## [Aim of the exercise]
Would you repeat the whole listing exactly, pictures excluded?

## [Stored data]
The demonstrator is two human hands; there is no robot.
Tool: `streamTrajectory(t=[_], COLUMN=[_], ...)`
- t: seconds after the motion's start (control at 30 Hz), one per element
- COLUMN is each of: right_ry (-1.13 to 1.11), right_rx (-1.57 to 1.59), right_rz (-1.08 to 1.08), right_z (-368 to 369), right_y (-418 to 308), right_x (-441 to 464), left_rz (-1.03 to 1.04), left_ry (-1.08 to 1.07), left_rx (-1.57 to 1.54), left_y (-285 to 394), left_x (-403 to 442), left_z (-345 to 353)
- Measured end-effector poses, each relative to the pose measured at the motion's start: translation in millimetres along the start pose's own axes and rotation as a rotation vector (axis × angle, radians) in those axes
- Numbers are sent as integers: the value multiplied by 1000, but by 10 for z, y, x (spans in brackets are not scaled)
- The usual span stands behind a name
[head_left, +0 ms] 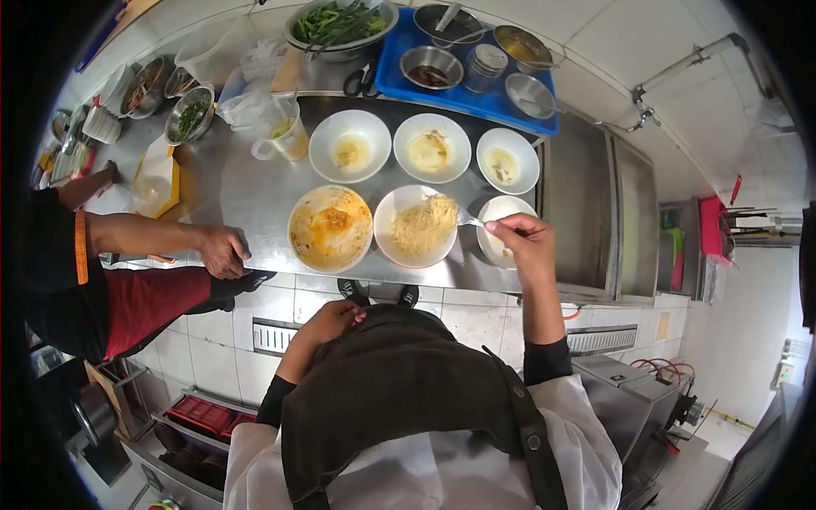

## [Response to this task]
The demonstrator is two human hands; there is no robot.
Tool: `streamTrajectory(t=[_], COLUMN=[_], ...)`
- t: seconds after the motion's start (control at 30 Hz), one per element
- COLUMN is each of: right_ry (-1.13 to 1.11), right_rx (-1.57 to 1.59), right_rz (-1.08 to 1.08), right_z (-368 to 369), right_y (-418 to 308), right_x (-441 to 464), left_rz (-1.03 to 1.04), left_ry (-1.08 to 1.07), left_rx (-1.57 to 1.54), left_y (-285 to 394), left_x (-403 to 442), left_z (-345 to 353)
- Measured end-effector poses, each relative to the pose measured at the motion's start: translation in millimetres along the start pose's own axes and rotation as a rotation vector (axis × angle, radians) in those axes
- Numbers are sent as integers: the value multiplied by 1000, but by 10 for z, y, x (spans in brackets are not scaled)
- The usual span stands behind a name
[head_left, +0 ms] 

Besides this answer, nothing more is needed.